Indian political organisation

Durga Vahini (ISO: Durgā Vāhīnī, lit. 'Battalion of Durga') is the women's wing of the Vishva Hindu Parishad (VHP). It was established in 1991 and its founding chairperson is Sadhvi Rithambara. The Vishva Hindu Parishad states the purpose of the Durga Vahini is to empower women, encourage more women to participate in spiritual and cultural activities. Kalpana Vyash, a senior leader of the organisation, said that the Durga Vahini members dedicate themselves "to physical, mental and intellectual development". The aim of the organisation is to establish Hindu solidarity by helping Hindu families during the time of hardship and by providing social services. According to Vyash, the total membership of the group is 8,000 as of 2002, and 1,000 members are from Ahmedabad.

==Activities and ideology==

The Durga Vahini is often considered to be the female face of the Bajrang Dal. The organisation is described as a right-wing religious fundamentalist group.

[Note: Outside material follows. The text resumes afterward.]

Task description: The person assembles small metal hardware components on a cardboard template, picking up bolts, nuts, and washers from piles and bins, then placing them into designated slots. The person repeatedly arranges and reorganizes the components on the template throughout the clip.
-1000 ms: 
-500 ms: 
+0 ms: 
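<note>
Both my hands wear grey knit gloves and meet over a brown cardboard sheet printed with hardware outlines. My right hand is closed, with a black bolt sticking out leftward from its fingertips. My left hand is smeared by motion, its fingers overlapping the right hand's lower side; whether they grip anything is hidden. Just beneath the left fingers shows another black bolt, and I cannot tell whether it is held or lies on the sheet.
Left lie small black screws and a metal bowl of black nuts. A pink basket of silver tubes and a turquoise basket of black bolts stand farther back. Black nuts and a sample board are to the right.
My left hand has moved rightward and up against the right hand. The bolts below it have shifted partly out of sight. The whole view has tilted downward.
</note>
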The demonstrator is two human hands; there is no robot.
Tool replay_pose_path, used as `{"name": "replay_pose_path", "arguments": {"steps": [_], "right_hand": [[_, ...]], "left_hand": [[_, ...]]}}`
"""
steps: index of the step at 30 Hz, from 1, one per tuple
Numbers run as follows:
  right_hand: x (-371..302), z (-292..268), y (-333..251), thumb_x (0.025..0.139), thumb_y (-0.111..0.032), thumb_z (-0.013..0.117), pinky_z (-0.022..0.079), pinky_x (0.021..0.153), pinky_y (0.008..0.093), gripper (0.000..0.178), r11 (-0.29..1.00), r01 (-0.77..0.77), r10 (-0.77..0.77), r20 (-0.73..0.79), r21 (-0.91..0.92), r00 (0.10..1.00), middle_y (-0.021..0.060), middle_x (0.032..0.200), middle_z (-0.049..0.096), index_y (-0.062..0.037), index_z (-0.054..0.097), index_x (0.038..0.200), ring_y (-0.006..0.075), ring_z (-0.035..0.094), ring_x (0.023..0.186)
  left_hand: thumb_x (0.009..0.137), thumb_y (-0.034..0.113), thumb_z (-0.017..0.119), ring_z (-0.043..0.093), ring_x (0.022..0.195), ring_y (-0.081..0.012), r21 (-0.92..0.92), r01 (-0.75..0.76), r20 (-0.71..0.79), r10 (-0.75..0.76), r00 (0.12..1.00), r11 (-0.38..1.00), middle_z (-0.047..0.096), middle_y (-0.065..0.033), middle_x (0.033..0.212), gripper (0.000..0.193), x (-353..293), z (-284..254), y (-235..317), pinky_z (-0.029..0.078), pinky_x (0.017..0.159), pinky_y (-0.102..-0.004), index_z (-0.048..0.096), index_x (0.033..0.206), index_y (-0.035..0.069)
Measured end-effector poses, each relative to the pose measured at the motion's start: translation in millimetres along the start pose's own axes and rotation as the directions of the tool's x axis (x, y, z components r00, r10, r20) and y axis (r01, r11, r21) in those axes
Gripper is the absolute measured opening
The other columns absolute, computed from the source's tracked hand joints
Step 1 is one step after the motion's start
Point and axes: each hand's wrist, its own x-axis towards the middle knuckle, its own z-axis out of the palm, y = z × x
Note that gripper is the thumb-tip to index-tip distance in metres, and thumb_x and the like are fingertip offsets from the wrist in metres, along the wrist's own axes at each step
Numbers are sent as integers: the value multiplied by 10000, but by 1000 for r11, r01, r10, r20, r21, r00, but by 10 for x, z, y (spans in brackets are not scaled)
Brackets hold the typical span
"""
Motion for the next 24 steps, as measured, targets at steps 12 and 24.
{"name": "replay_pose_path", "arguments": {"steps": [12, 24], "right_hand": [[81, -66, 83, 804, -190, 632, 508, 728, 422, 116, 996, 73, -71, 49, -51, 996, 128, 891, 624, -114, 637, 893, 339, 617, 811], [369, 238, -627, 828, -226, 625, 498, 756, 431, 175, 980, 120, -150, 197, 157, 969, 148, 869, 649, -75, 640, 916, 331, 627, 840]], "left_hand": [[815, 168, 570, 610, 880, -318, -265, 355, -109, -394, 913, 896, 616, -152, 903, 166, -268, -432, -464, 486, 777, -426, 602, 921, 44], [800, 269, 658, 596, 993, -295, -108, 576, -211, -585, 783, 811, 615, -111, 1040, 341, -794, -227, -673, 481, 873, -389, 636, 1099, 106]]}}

The Durga Vahini recruits young women for activism of a militant nature. It targets women from underprivileged caste backgrounds and poorer families, but retains a corps of members whose families have a lengthy history of involvement with the group. Members learn karate and lathi khela, and receive ideological education. Analysing the role of women in the Hindu nationalist movement, scholar Thomas Blom Hansen writes that the RSS is more willing to expose women of lower-caste backgrounds to physical danger, and believes that the Durga Vahini is likely to become popular among lower-caste women because they desire to emulate upper-caste values.

In the Bijnor riot in 1990, activists belonging to the Durga Vahini allegedly organised a procession of Hindu men through the Muslim quarters of Bijor shouting provocative slogans which started violence.

On 16 March 2002, Durga Vahini activists wielding tridents and sporting saffron headbands arrived at the Orissa Assembly along with VHP and Bajrang Dal members.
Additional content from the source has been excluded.